(DATA SHOWN):
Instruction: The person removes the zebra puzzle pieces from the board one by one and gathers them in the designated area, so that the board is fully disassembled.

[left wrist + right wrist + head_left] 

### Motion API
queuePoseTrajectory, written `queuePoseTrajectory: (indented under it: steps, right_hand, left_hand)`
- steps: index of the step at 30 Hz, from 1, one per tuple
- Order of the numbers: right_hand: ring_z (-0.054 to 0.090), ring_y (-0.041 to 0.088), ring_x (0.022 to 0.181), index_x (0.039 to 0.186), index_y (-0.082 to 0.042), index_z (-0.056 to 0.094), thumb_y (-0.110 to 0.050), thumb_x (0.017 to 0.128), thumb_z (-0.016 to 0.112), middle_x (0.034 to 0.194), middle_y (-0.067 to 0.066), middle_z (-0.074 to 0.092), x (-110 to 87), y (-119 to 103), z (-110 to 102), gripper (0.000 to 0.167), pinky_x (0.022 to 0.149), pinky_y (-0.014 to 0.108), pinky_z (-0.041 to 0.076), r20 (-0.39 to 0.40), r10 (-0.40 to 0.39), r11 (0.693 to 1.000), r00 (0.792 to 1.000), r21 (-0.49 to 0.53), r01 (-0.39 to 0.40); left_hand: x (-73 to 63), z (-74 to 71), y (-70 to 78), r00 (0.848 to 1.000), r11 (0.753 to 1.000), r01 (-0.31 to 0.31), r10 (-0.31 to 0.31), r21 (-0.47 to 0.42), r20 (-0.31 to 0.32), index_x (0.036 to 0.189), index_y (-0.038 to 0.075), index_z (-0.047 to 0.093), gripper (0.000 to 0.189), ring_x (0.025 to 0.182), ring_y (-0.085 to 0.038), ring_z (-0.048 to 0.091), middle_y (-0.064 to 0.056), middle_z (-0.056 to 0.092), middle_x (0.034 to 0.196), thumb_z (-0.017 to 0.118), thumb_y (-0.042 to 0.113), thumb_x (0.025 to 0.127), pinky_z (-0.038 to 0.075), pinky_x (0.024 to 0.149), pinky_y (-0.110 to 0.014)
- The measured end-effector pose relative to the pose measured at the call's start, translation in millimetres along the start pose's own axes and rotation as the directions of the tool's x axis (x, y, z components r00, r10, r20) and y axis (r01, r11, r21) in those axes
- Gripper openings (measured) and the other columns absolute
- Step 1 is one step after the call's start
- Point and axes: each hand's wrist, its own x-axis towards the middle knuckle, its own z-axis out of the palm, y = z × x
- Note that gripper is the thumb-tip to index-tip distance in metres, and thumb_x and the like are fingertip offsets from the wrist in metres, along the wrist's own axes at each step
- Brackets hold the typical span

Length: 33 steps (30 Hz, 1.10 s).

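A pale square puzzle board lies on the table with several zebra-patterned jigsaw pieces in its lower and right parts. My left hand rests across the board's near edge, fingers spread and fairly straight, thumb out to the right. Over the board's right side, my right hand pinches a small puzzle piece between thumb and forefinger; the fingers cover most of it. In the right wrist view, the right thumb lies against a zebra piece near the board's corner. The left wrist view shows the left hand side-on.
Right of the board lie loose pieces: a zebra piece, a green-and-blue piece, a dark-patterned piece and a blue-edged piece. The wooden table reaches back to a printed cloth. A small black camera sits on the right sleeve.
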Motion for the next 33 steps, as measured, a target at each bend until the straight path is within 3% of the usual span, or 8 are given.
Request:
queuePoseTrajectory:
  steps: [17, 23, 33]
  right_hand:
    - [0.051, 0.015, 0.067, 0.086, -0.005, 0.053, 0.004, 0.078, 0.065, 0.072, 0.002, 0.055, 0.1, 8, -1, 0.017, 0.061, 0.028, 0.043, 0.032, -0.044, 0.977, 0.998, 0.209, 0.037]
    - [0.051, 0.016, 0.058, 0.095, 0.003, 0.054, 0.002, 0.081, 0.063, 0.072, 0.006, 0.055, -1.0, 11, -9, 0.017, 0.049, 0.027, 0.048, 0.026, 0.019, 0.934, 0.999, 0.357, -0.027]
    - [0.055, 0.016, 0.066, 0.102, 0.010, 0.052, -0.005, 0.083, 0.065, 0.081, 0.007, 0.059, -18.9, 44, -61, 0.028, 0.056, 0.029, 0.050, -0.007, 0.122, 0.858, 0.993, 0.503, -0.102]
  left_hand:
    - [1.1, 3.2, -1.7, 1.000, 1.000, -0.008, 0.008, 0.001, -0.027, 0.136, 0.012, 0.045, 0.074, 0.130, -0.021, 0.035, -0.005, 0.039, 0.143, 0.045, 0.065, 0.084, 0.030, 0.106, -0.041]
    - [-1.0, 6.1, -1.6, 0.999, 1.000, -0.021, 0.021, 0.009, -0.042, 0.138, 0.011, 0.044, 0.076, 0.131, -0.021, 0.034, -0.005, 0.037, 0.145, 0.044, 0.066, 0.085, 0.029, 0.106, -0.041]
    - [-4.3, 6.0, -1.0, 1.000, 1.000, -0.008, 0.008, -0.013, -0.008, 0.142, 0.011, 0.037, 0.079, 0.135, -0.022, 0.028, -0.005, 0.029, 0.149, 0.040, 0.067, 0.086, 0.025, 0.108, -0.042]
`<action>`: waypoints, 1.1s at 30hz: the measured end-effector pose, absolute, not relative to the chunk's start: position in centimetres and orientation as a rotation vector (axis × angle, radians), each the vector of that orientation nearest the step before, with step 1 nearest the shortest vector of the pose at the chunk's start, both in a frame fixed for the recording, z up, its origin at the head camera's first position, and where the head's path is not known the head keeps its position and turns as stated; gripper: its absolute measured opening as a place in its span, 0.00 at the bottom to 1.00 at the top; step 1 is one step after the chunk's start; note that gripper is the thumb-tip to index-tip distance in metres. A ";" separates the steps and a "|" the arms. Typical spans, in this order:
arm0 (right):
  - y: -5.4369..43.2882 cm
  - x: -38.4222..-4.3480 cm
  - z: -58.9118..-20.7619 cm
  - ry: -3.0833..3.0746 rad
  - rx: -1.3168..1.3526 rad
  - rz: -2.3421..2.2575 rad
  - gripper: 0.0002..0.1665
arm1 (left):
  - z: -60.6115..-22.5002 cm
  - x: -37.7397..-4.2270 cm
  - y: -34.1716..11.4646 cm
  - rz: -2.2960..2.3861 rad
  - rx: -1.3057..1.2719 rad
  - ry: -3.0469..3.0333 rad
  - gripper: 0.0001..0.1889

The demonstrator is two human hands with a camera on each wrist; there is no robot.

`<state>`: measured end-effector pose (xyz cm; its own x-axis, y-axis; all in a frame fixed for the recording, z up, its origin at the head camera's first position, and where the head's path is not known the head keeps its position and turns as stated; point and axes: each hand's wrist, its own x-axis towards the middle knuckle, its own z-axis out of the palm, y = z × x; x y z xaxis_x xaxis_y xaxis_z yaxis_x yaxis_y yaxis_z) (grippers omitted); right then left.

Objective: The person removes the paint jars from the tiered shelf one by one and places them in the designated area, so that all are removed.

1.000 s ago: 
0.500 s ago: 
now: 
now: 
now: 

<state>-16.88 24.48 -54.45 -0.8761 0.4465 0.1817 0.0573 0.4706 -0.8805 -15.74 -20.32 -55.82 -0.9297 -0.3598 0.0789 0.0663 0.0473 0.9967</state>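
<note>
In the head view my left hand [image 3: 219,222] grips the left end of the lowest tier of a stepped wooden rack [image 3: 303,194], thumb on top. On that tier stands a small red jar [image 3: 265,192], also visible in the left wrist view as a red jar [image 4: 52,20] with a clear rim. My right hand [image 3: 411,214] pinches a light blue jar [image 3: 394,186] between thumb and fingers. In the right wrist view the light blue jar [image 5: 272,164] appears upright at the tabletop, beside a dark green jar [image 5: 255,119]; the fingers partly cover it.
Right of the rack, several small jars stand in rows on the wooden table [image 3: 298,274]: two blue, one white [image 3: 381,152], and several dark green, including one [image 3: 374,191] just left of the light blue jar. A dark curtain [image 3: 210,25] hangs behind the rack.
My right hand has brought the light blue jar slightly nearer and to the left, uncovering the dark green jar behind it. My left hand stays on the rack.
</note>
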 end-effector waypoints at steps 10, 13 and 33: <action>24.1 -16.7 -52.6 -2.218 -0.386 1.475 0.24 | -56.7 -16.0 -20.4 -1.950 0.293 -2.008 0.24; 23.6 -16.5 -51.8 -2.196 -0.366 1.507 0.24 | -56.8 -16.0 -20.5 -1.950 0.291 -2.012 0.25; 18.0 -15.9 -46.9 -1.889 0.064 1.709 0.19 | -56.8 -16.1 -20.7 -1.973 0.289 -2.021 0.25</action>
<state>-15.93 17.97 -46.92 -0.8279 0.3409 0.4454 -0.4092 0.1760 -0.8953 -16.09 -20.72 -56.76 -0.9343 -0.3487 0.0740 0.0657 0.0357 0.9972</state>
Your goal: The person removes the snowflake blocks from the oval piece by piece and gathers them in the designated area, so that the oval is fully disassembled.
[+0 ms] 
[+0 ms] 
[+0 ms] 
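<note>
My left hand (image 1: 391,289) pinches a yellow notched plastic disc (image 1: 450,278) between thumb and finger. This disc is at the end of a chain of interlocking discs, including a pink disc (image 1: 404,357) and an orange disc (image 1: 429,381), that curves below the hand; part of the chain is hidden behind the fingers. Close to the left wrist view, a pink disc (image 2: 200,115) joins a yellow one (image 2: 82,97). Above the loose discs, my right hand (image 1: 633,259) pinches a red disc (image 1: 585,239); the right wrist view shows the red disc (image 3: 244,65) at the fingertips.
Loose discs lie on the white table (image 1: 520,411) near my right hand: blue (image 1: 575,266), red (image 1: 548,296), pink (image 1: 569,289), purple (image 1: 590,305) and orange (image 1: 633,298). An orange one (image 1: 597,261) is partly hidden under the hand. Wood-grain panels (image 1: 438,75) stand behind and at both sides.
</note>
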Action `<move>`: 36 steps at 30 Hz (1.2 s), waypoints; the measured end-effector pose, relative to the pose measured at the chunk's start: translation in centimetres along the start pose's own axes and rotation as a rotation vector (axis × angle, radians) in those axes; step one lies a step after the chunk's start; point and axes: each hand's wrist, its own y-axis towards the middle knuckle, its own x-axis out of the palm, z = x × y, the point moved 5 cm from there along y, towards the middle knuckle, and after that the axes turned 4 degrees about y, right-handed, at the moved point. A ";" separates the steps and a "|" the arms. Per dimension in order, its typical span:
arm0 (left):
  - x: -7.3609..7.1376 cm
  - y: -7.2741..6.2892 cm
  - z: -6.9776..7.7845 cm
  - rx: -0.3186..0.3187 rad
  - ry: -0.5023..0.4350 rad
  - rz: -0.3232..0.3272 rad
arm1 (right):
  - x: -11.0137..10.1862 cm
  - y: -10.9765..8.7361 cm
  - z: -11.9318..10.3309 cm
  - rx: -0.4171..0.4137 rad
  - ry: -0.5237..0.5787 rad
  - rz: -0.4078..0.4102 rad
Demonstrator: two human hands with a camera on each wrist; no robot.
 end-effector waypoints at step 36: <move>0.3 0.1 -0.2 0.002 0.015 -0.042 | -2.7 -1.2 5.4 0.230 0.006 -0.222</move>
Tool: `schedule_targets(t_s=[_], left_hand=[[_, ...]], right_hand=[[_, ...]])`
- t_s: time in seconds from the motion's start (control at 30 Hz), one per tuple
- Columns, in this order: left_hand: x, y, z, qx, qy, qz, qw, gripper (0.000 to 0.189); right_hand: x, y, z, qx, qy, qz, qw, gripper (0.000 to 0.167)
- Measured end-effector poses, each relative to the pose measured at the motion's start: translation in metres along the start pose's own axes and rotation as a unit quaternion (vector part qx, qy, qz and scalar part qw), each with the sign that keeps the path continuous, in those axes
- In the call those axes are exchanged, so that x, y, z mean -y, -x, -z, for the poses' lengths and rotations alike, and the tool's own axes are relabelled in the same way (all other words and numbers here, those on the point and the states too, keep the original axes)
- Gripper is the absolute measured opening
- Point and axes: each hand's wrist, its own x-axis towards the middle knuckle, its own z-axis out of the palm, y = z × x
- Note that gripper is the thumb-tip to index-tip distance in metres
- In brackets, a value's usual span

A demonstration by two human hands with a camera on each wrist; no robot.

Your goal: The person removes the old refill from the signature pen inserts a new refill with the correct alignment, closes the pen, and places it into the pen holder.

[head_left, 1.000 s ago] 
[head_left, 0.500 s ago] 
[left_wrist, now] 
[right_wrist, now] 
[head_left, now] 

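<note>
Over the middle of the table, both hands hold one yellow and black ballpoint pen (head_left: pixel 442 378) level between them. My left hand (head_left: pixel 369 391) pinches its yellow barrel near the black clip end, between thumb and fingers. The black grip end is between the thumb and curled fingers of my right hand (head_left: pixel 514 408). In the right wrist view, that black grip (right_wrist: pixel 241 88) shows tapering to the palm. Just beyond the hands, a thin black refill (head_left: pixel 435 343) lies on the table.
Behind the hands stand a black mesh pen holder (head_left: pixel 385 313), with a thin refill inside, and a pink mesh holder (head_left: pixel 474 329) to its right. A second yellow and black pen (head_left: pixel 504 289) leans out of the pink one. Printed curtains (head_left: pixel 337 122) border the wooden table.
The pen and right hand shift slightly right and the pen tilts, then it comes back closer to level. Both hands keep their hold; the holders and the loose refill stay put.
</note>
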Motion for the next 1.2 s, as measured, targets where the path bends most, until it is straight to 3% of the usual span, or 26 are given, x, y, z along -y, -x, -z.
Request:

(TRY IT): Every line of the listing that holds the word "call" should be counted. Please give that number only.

(TASK SOLUTION): 3